▶ **WHAT TO DO**
Take the data below and copy exactly the lines starting at the one with "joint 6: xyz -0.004" and finishing at the one with "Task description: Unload", both included.

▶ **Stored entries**
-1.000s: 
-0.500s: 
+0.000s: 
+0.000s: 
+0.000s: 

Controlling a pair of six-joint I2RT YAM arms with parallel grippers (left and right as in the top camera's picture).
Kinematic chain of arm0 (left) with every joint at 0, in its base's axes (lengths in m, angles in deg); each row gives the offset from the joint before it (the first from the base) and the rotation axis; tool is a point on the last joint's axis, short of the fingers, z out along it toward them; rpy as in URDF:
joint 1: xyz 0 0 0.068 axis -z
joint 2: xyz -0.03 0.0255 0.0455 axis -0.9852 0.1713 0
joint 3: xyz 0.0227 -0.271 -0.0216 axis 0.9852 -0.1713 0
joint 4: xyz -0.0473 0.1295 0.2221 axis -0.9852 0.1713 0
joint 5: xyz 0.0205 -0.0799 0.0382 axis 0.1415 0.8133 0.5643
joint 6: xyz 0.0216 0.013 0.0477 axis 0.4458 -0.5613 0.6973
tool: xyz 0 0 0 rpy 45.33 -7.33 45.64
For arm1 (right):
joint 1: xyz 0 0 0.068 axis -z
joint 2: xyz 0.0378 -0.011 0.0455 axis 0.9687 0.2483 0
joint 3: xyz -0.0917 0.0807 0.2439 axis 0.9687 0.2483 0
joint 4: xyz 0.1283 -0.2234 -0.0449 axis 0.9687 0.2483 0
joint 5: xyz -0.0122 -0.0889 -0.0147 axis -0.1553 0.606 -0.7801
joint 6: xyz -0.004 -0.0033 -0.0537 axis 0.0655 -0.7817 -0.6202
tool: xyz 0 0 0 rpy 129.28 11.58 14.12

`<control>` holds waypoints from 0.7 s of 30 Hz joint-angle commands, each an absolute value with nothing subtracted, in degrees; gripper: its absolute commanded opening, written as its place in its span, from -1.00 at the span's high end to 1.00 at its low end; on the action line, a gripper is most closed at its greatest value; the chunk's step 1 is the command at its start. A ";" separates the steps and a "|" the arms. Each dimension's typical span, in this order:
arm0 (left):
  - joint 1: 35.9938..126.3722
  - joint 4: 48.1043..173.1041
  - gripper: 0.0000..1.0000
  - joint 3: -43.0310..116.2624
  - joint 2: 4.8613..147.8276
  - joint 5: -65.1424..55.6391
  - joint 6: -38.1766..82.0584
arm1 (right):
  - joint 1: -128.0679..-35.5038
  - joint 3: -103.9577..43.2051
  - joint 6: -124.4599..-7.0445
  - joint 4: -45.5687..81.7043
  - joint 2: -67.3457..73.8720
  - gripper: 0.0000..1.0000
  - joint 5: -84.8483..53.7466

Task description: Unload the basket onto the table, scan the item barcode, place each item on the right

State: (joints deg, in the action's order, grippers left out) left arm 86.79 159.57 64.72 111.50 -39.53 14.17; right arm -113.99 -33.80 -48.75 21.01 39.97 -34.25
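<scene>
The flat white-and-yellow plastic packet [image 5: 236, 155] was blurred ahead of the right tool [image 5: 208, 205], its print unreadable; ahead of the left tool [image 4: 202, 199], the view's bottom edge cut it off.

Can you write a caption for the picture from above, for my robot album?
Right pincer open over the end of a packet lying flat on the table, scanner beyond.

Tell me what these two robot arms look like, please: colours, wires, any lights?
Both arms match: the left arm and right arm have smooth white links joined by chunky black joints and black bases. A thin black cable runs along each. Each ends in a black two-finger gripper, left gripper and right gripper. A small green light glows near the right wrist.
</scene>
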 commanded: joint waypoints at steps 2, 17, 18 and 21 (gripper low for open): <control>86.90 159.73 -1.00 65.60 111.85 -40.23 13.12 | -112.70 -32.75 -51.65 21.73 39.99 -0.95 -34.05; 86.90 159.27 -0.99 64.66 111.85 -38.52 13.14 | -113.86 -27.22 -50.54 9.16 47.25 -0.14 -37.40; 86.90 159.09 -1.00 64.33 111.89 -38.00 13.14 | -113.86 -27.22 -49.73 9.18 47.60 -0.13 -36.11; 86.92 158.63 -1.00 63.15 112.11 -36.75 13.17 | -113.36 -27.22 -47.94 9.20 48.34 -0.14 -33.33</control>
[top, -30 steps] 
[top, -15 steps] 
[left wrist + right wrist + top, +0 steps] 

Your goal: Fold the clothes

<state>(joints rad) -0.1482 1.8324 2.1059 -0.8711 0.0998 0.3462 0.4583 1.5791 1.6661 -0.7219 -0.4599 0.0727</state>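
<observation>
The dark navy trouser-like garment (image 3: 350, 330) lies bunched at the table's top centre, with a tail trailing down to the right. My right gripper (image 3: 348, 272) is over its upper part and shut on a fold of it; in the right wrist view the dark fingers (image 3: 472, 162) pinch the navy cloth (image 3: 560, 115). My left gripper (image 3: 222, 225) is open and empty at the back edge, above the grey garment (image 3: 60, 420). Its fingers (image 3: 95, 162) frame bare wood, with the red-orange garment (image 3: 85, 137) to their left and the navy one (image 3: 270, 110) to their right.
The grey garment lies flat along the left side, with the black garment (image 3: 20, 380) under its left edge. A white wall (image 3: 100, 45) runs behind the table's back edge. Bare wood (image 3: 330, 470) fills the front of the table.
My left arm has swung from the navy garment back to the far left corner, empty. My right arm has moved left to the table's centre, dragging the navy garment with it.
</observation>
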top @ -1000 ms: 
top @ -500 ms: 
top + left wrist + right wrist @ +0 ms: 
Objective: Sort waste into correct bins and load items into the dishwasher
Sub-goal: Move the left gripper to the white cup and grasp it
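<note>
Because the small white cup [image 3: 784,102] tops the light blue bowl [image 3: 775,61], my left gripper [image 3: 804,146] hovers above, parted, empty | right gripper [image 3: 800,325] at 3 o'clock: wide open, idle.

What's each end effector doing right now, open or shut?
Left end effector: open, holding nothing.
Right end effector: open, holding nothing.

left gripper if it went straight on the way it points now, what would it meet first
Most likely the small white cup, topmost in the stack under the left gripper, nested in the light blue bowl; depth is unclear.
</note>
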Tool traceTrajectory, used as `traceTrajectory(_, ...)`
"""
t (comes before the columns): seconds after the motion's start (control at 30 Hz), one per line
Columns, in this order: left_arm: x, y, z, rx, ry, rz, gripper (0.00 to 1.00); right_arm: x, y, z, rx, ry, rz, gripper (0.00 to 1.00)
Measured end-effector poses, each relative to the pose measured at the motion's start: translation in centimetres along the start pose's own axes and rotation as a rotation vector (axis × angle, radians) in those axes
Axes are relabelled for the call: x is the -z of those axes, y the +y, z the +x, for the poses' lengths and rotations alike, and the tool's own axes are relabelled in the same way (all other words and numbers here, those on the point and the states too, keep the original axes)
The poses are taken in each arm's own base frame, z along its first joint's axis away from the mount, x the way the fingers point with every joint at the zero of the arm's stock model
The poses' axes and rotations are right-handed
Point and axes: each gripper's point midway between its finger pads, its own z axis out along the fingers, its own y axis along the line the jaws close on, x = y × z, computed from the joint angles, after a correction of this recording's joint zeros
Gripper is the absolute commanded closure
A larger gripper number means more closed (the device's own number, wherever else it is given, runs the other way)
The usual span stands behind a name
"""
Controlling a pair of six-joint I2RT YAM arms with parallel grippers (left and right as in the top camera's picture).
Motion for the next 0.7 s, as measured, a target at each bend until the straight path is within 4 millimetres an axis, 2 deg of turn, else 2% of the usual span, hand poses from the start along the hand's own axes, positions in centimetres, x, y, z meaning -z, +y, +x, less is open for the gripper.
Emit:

▶ **ANSWER SPACE**
joint 6: xyz -0.004 -0.0033 -0.0537 axis 0.0655 -0.7817 -0.6202
tool: xyz 0 0 0 rpy 129.28 11.58 14.12

`<control>` holds waypoints from 0.7 s of 30 Hz joint-angle commands, each an absolute value with nothing subtracted, in degrees; gripper: its absolute commanded opening, written as its place in its span, from -1.00 at the span's high end to 1.00 at its low end; on the action line, a gripper is most closed at its greatest value; the chunk's step 1 is the command at its start. A ";" separates the steps and a "|" the arms. Each dimension's typical span, in this order:
arm0 (left):
  - joint 1: 35.9938..126.3722
  - joint 4: 48.1043..173.1041
  - gripper: 0.0000..1.0000
  - joint 3: -43.0310..116.2624
  - joint 2: 4.8613..147.8276
  - joint 5: -65.1424..55.6391
  - joint 6: -38.1766..82.0584
arm1 (right):
  - joint 1: -128.0679..-35.5038
  - joint 3: -103.9577..43.2051
  - joint 6: -124.4599..-7.0445
  - joint 4: -45.5687..81.7043
  - joint 2: -67.3457..73.8720
  - gripper: 0.0000..1.0000
  - joint 5: -84.8483..53.7466

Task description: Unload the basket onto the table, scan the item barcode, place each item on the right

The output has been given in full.